CUIDADO CON LOS 50

Por Vanina Escales

En 1983 Néstor Perlongher escribió en la revista Alfonsina, dirigida por María Moreno, la nota “Nena, lleváte un saquito”. No era la primera vez que escribía sobre los edictos policiales que lo habían dejado, como a muchos y muchas, a merced de la gente vestida de azul.

Hasta no hace mucho tiempo reinaban esos códigos de dudosa legalidad que regulaban las costumbres callejeras dejadas a la interpretación del agente de turno: oralidad, vestimenta, mirada o compañías.

Cronista de su época, también Angel Villoldo se ocupa de la ordenanza que el jefe de policía Ramón Falcón hace circular el 28 de diciembre de 1906: “Se recuerda al personal de policía el deber que le está atribuido por la reglamentación vigente, para velar constantemente por la moral y buenas costumbres, así como el de impedir que nadie sea molestado ni provocado con ademanes o palabras que infieran ofensas al pudor”.

La finalidad de esta ordenanza era proteger a las señoras y niñas de los que “les eyaculen palabras al oído”, como dice Oliverio Girondo.

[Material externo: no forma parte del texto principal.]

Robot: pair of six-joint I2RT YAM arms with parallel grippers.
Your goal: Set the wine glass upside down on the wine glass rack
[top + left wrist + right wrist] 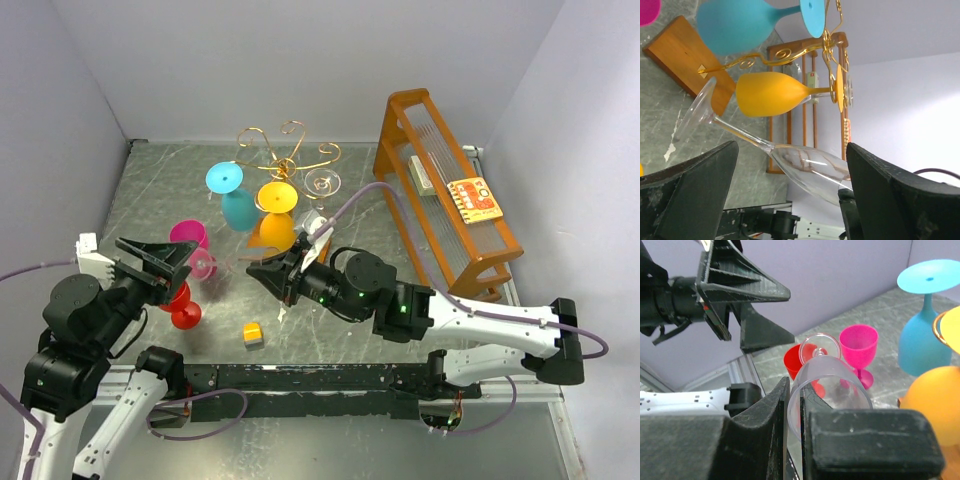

Si a Falcón le falta un año para mostrarse con su casco de corcho blanco en la huelga de inquilinos y otro par para disparar por la espalda a los obreros en la Semana Roja, ya hacía estragos en su apego a la ley. Así nace el tango “Cuidado con los 50”, de Angel Villoldo: “Una ordenanza sobre la moral / decretó la dirección policial / y por la que el hombre se debe abstener / decir palabras dulces a una mujer. / Cuando una hermosa veamos venir / ni un piropo le podemos decir / y no habrá más que mirarla y callar / si apreciamos la libertad. / ¡Caray!… ¡No sé / por qué prohibir al hombre / que le diga un piropo a una mujer! / ¡Chitón!… ¡No hablar, / porque al que se propase / cincuenta le harán pagar!”. Villoldo aclara al final “Yo, por mi parte, cuando alguna vea, / por linda que sea, nada le diré”.

Seguramente es de la misma época el tango “La reja”, muda testigo de un amor callejero interrumpido por la luz de “un botón en recorrida”.

Villoldo es recordado por sus tangos “El choclo” o “La morocha”. Es uno de los primeros letristas y compositores de tango que tuvo, además, innumerables oficios: desde linotipista hasta cuarteador y payaso. Escribía en Caras y Caretas, P.B.T. y Fray Mocho.

Autor de tangos festivos y sin moral, descarados y risueños, cantaba y tocaba la guitarra tanto en prostíbulos finos, piringundines y hospitales. Como muchos en la época, usaba pseudónimos: Fray Pimiento, Antonio Techotra, Lope de la Verga, Ángel Arroyo, Gregorio Giménez y Mario Reguero.

Había nacido en Barracas el 16 de febrero de 1861. El filósofo Gustavo Varela marca una característica fundamental en la obra de Villoldo situada en esa Argentina anterior al Centenario: “Todavía no hay madre asexuada ni novia pura ni máscaras de dicha para putas tristes”.

Murió en la pobreza y triste. Pionero en la defensa de los derechos autorales, recibió un primer cheque de Francia cuando ya había muerto. Pero su desgracia fue otra, su gran amor, una “mujer de la vida”, no lograba recordarlo luego de una enfermedad en la que perdió la memoria.